WORK REQUIRED: Identify and copy all lines of the material where the string "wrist" is found.
═══ EXCERPTED RECORDS
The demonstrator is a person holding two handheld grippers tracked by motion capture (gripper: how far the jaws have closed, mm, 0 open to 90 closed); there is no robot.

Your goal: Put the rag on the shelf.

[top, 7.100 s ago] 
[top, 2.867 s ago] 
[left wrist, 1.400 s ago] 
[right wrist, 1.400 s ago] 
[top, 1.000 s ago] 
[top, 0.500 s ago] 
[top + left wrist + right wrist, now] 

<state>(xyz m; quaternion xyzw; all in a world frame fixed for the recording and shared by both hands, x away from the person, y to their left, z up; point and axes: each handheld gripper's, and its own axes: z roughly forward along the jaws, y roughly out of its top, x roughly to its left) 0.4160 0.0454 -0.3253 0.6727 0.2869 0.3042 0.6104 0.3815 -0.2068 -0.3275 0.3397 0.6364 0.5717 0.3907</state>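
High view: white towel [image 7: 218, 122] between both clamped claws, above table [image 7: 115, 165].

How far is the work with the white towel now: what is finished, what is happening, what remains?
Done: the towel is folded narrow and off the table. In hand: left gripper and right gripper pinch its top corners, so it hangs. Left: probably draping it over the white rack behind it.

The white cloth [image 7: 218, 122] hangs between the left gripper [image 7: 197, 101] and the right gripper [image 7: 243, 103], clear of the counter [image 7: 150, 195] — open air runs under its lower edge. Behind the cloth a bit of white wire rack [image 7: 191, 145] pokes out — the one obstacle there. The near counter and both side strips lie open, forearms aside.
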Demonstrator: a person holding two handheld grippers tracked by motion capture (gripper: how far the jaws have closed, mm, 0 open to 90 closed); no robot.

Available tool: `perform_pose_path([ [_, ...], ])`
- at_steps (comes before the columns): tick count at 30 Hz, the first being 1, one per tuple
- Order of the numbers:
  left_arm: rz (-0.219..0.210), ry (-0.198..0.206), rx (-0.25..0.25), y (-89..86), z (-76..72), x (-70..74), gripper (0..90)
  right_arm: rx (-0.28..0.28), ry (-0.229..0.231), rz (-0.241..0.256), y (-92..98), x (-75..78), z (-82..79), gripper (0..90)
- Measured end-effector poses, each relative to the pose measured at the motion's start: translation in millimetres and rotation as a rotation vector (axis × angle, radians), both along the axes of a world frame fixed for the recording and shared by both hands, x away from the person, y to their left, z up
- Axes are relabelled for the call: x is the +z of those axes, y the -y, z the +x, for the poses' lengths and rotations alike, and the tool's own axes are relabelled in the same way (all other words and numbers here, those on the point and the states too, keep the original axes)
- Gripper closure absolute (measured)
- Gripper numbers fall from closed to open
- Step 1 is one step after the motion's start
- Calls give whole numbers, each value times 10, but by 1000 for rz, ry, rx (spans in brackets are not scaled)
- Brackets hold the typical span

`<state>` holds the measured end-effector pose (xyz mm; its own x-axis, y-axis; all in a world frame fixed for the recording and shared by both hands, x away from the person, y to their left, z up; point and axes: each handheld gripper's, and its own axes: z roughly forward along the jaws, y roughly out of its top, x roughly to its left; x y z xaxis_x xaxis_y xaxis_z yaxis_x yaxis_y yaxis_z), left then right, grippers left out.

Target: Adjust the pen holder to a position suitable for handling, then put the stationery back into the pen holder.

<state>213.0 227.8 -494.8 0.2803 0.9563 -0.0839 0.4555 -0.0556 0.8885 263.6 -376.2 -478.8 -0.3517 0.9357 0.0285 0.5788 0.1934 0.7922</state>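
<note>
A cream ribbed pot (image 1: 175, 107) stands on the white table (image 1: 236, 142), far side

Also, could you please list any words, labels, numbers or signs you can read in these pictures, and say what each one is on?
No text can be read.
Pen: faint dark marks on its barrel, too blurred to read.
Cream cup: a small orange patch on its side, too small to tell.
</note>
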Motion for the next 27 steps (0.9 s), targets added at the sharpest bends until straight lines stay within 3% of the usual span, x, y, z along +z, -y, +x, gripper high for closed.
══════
ANSWER SPACE:
[left wrist, 1.400 s ago] 
[right wrist, 1.400 s ago] 
[top + left wrist + right wrist, now] 

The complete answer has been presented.